Slovene chemist (1885–1936)

Ana Štěrba-Böhm (née Jenko; 9 June 1885 – 22 July 1936) was a Slovene chemist noted for being the first woman from the Slovene Lands to obtain a doctoral degree in chemistry.

== Early life and education ==
Ana Jenko was born in Ljubljana, then part of Austria-Hungary, to a highly educated family. Her father was the physician Ludvik Jenko and her mother Terezija Jenko (née Lenče) who was also an educated woman, having studied with Ursulines in Ljubljana and in Bavaria, as well as spending a year in Moscow. She assisted her husband in his practice, and the couple actively participated in Slovene cultural life as promoters of Pan-Slavism. They had four children. All siblings obtained higher education, most notably Ana's sister Eleonora who went on to become the first Slovene female physician.

Ana's early education is uncertain; she is said to have attended the 1st grammar school in Ljubljana as a private student, which was the only way for a direct enrollment at a university, since girls at that time were not permitted as regular students in grammar schools. After graduating, she enrolled in the study of philosophy at the philosophical faculty of the Charles-Ferdinand University in Prague in 1906, where she stated in the enrollment form that she had also attended higher courses for women at the St Petersburg University earlier.

For five semesters, she studied chemistry as an extraordinary student, then as a regular student. Among her teachers were Bohuslav Brauner (theoretical and physical chemistry), Bohumil Kužma (inorganic chemistry) and her later husband Jan Stanislav Štěrba-Böhm (history of chemistry), while also classes in mineralogy, experimental physics, mathematics, history of philosophy, Czech and German language were noted in her curriculum. She probably spent the 1911 summer semester preparing her doctoral thesis on the topic of determining and separating three organic acids: succinic, malic and tartaric acid.

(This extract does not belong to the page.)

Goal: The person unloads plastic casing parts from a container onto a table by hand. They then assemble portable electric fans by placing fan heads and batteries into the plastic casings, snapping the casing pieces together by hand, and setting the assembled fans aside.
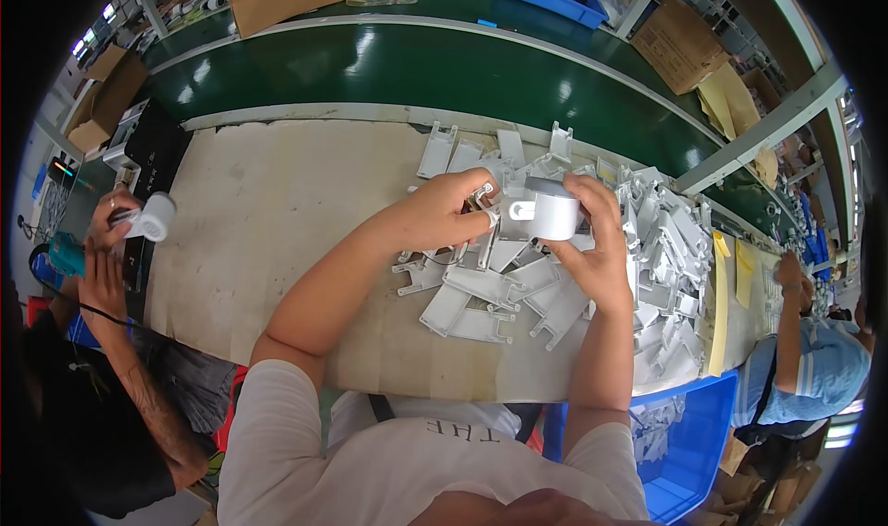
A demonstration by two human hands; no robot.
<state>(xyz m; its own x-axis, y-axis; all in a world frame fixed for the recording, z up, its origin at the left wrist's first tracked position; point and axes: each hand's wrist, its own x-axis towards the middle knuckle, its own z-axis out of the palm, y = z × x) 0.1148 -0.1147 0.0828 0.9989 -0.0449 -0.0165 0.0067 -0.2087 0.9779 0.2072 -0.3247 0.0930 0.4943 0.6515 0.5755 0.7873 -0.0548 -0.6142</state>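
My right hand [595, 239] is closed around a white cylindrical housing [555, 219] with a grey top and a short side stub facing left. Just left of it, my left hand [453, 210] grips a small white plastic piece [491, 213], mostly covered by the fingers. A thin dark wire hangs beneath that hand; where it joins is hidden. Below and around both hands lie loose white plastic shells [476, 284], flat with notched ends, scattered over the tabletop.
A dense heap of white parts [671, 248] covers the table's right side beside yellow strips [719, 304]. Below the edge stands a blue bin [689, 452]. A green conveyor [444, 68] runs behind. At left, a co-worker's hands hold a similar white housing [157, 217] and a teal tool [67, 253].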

On 22 July 1911, she received her doctorate from the Philosophical Faculty of the Carl-Ferdinand University in Prague (Czech branch) after major rigorosums in chemistry and physics, and minor in philosophy, with the thesis Studie o stanovení a dělení kyselin: jantarové, jablečné a vinné. This was noted by several contemporary Slovene newspapers and earned her the distinction of being the first Slovene woman to receive a doctorate in science.

== Later life ==
The following year, on 4 December 1912, Ana Jenko married her professor Jan Stanislav Štěrba-Böhm and took both his surnames, so she began using the name Ana (Anna) Štěrba-Böhm. Jan Stanislav, having completed his studies at the Sorbonne in Paris under Henri Moissan, Pierre Curie and Marie Curie at the turn of the century, likely arranged Ana's training in Marie Curie's laboratory. However, Ana Štěrba-Böhm did not pursue independent research after the marriage, but supported her husband's research on the properties of scandium. She was not signed as a co-author of the paper he published in 1914 in the journal Zeitschrift für Electrochemie und Angewandte Physikalische Chemie, as was common practice at the time, but her scientific contribution is attested in the acknowledgements section.

In 1914, their son Jan Peter was born. Jan Peter Štěrba-Böhm became a chemist as well and, like his mother, collaborated with his father on chemical studies. He received his PhD in chemistry in 1937. Ana Štěrba-Böhm died of cancer on 22 July 1936 in Prague, and is buried at the Vinohrady Cemetery there. Her husband died in 1938.